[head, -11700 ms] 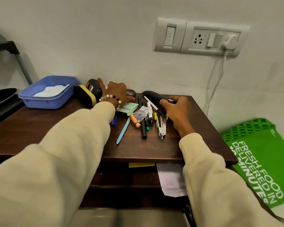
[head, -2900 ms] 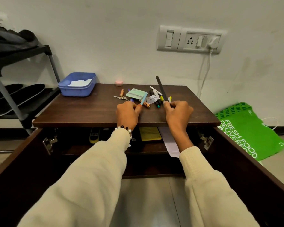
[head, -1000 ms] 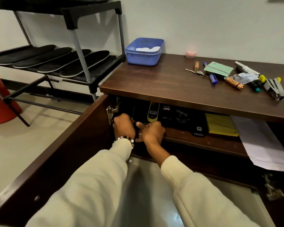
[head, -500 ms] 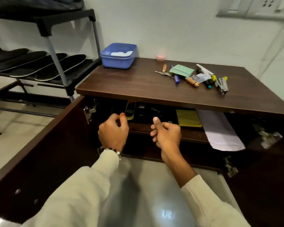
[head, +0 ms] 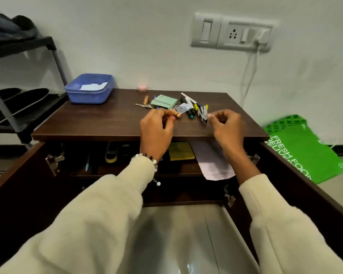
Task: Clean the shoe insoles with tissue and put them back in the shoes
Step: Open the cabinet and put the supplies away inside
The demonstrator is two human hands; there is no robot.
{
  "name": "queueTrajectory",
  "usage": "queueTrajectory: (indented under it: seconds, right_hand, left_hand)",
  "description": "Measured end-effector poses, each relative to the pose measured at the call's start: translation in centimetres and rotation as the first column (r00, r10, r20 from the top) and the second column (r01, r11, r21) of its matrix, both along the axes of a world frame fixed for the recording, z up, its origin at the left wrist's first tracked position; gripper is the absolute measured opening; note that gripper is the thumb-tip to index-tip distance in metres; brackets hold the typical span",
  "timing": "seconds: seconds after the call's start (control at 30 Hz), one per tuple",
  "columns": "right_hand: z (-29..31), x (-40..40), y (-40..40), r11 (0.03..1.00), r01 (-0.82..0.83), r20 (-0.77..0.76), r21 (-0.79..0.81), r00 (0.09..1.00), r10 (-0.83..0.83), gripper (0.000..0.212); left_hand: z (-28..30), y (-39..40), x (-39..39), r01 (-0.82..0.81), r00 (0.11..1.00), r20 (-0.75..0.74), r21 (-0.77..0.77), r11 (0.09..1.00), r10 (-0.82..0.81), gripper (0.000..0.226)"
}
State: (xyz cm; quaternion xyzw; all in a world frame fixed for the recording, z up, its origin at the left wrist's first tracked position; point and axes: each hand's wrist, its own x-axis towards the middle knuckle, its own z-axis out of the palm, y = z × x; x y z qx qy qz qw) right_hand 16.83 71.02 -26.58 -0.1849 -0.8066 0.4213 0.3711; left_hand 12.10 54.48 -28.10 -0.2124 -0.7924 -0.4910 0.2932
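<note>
Insoles (head: 18,101): dark, flat, laid side by side on the lower tier of the rack (head: 6,107) left of the worktop (head: 99,123), well apart from both hands; blue tray (head: 89,89) holding white tissue (head: 93,86) at the worktop's back left corner. Left hand (head: 156,131) and right hand (head: 229,127): raised over the worktop's front edge, each grip loosely curled, whether either pinches anything cannot be told. Also present: scattered pens (head: 188,107), green card (head: 164,101), cabinet doors (head: 18,186) open below, green bag (head: 305,149) on floor at right.
</note>
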Motion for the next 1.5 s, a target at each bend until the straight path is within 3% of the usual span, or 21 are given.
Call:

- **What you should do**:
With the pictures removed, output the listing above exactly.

- **Answer box**:
[head, -11700 ms] 
[head, -2900 ms] 
[head, -1000 ms] 
[head, -500 ms] 
[head, +0 ms] 
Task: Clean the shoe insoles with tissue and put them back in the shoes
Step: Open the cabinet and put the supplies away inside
The demonstrator is two human hands; there is no robot.
{
  "name": "queueTrajectory",
  "usage": "queueTrajectory: (indented under it: seconds, right_hand, left_hand)",
  "description": "Measured end-effector poses, each relative to the pose measured at the call's start: translation in centimetres and rotation as the first column (r00, r10, r20 from the top) and the second column (r01, r11, r21) of its matrix, both along the axes of a world frame fixed for the recording, z up, its origin at the left wrist's first tracked position; gripper is the absolute measured opening; note that gripper is the thumb-tip to index-tip distance in metres; brackets hold the typical span",
  "timing": "seconds: seconds after the call's start (control at 30 Hz), one per tuple",
  "columns": "right_hand: z (-29..31), x (-40..40), y (-40..40), r11 (0.03..1.00), r01 (-0.82..0.83), r20 (-0.77..0.76), r21 (-0.79..0.81), r00 (0.09..1.00), r10 (-0.83..0.83), gripper (0.000..0.212); left_hand: z (-28..30), y (-39..40), x (-39..39), r01 (-0.82..0.81), r00 (0.11..1.00), r20 (-0.75..0.74), r21 (-0.77..0.77), r11 (0.09..1.00), r10 (-0.82..0.81), gripper (0.000..0.226)"
}
State: (xyz cm; quaternion xyzw; all in a world frame fixed for the recording, z up, its origin at the left wrist's first tracked position; point and axes: each hand's wrist, its own x-axis towards the middle knuckle, its own z-axis out of the palm, y = z × x; x y z qx qy qz qw) right_hand 16.83 71.02 -26.58 -0.1849 -0.8066 0.4213 0.3711; left_hand 12.10 54.48 -28.10 -0.2124 -0.7924 -0.4910 0.2932
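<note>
Insoles (head: 18,101): dark, flat, laid side by side on the lower tier of the rack (head: 6,107) left of the worktop (head: 99,123), well apart from both hands; blue tray (head: 89,89) holding white tissue (head: 93,86) at the worktop's back left corner. Left hand (head: 156,131) and right hand (head: 229,127): raised over the worktop's front edge, each grip loosely curled, whether either pinches anything cannot be told. Also present: scattered pens (head: 188,107), green card (head: 164,101), cabinet doors (head: 18,186) open below, green bag (head: 305,149) on floor at right.
</note>
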Motion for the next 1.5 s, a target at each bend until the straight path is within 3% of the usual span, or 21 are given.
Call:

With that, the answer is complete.